▶ [TASK GOAL]: For this listing, the lines between the one holding "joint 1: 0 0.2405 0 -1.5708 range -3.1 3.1" and the one holding "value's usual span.", inclusive, must be set down exactly.

▶ [EXERCISE DATA]:
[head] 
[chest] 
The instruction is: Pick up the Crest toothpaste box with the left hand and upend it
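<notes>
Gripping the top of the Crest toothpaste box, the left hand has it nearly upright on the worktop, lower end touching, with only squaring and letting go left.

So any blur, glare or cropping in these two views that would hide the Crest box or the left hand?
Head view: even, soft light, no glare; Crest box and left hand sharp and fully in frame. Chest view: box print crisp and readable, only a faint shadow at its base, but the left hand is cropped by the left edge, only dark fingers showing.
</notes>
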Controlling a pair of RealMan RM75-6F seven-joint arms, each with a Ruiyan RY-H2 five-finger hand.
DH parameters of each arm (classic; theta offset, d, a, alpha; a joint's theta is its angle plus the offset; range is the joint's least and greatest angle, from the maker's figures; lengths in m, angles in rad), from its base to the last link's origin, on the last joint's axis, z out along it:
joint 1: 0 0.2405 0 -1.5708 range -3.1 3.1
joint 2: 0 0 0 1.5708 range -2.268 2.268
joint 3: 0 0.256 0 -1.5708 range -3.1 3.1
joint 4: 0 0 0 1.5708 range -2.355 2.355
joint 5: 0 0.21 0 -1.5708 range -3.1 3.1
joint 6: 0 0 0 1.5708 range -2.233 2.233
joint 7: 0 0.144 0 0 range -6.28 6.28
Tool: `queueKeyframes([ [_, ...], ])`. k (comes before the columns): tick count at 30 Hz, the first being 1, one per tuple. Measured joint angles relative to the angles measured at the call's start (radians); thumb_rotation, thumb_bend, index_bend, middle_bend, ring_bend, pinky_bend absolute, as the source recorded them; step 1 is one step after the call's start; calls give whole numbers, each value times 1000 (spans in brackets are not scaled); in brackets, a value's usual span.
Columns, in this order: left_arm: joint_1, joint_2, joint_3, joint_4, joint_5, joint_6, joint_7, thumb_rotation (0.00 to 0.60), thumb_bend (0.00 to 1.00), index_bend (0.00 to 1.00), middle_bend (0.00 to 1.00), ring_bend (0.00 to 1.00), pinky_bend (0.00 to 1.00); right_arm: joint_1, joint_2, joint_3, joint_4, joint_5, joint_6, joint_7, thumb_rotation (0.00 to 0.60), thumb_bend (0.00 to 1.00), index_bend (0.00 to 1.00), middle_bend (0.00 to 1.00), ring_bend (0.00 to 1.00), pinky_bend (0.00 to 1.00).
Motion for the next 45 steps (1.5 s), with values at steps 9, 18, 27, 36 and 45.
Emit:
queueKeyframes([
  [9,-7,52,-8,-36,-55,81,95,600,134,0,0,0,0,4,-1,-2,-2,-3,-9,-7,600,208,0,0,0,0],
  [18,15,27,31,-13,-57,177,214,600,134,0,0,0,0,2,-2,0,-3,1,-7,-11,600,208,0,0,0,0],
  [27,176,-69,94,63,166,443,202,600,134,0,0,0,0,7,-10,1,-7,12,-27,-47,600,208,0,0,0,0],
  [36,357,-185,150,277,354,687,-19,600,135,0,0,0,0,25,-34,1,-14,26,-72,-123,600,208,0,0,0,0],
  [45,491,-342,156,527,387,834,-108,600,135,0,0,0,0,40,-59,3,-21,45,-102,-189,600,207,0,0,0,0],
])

▶ [ANSWER BELOW]:
joint 1: 0 0.2405 0 -1.5708 range -3.1 3.1
joint 2: 0 0 0 1.5708 range -2.268 2.268
joint 3: 0 0.256 0 -1.5708 range -3.1 3.1
joint 4: 0 0 0 1.5708 range -2.355 2.355
joint 5: 0 0.21 0 -1.5708 range -3.1 3.1
joint 6: 0 0 0 1.5708 range -2.233 2.233
joint 7: 0 0.144 0 0 range -6.28 6.28
Tool: `queueKeyframes([ [_, ...], ])`. k (comes before the columns): tick count at 30 Hz, the first being 1, one per tuple. Measured joint angles relative to the angles measured at the call's start (radians); thumb_rotation, thumb_bend, index_bend, middle_bend, ring_bend, pinky_bend absolute, as the source recorded them; step 1 is one step after the call's start; calls give whole numbers, each value times 1000 (spans in brackets are not scaled); in brackets, a value's usual span.

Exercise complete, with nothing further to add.